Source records
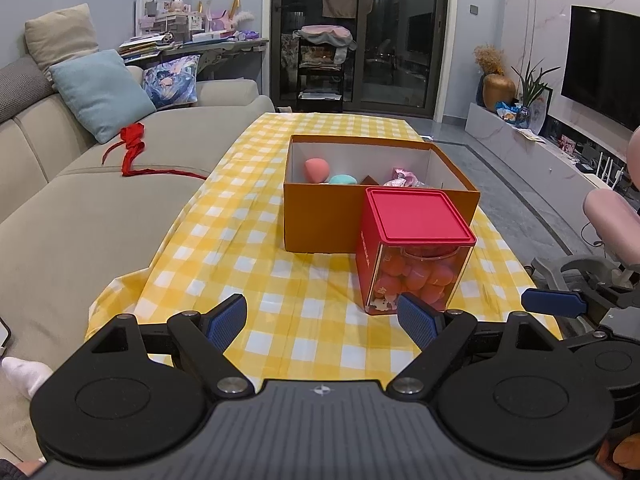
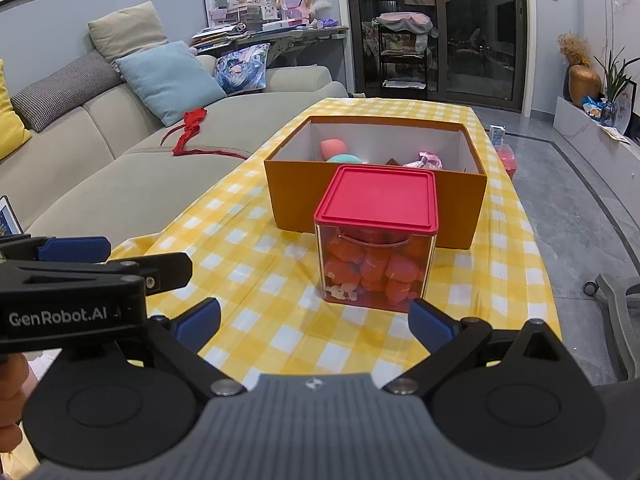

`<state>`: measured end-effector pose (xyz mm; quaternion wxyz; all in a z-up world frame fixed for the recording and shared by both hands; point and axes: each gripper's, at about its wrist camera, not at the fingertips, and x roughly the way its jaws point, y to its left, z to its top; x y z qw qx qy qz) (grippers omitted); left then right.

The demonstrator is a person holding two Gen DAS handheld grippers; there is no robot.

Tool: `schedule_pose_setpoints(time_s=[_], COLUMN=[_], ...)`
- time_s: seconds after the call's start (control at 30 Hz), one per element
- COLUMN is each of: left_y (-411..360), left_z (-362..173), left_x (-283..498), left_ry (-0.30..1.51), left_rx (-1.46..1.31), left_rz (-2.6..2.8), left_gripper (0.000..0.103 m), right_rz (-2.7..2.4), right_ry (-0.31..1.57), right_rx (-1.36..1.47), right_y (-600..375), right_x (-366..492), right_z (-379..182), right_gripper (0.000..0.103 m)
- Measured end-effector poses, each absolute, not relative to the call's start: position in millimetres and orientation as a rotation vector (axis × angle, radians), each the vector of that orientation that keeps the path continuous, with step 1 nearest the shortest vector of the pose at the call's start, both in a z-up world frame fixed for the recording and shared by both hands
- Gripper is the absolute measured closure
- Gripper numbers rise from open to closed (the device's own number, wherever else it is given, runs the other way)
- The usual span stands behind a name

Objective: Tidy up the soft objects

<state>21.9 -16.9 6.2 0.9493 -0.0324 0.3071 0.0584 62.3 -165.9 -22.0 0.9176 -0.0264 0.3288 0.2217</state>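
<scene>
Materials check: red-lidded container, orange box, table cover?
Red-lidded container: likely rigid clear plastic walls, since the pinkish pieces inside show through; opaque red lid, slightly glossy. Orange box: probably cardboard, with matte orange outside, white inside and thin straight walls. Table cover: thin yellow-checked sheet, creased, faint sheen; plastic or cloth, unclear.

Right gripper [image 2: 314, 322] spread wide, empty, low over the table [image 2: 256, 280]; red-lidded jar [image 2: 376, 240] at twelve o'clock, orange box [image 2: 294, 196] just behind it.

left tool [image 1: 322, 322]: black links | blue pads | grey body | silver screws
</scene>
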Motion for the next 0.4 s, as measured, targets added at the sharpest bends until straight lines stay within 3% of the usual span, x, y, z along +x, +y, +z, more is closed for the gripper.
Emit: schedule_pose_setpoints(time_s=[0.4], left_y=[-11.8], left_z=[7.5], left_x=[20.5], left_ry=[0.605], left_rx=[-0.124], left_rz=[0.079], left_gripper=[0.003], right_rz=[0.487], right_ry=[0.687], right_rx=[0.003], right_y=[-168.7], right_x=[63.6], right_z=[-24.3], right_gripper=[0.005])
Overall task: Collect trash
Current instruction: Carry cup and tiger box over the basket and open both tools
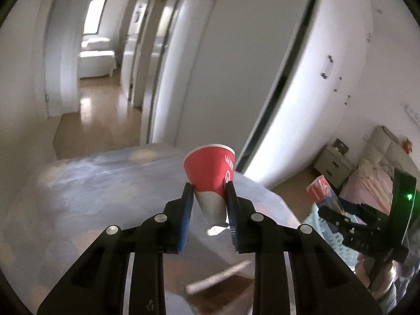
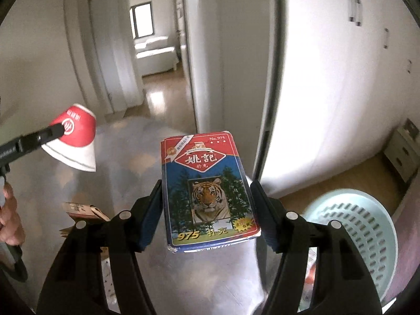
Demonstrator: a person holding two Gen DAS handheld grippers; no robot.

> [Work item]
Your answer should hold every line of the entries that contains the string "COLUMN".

> [Response to this exercise]
Tool: `schedule_pose_setpoints(time_s=[_], COLUMN=[_], ...)`
- COLUMN is each of: left_y (-411..360), left_z (-362..173), left_x (-283..498), left_ry (-0.30..1.51), left_rx (-1.46..1.31), left_rz (-2.6..2.8), left_gripper (0.000..0.103 m), right_rz (-2.7..2.4), right_ry (-0.31..1.57), right_rx (-1.36..1.47), right_y (-600..375), right_x (-366..492), right_z (-379..182), right_gripper (0.000..0.103 m)

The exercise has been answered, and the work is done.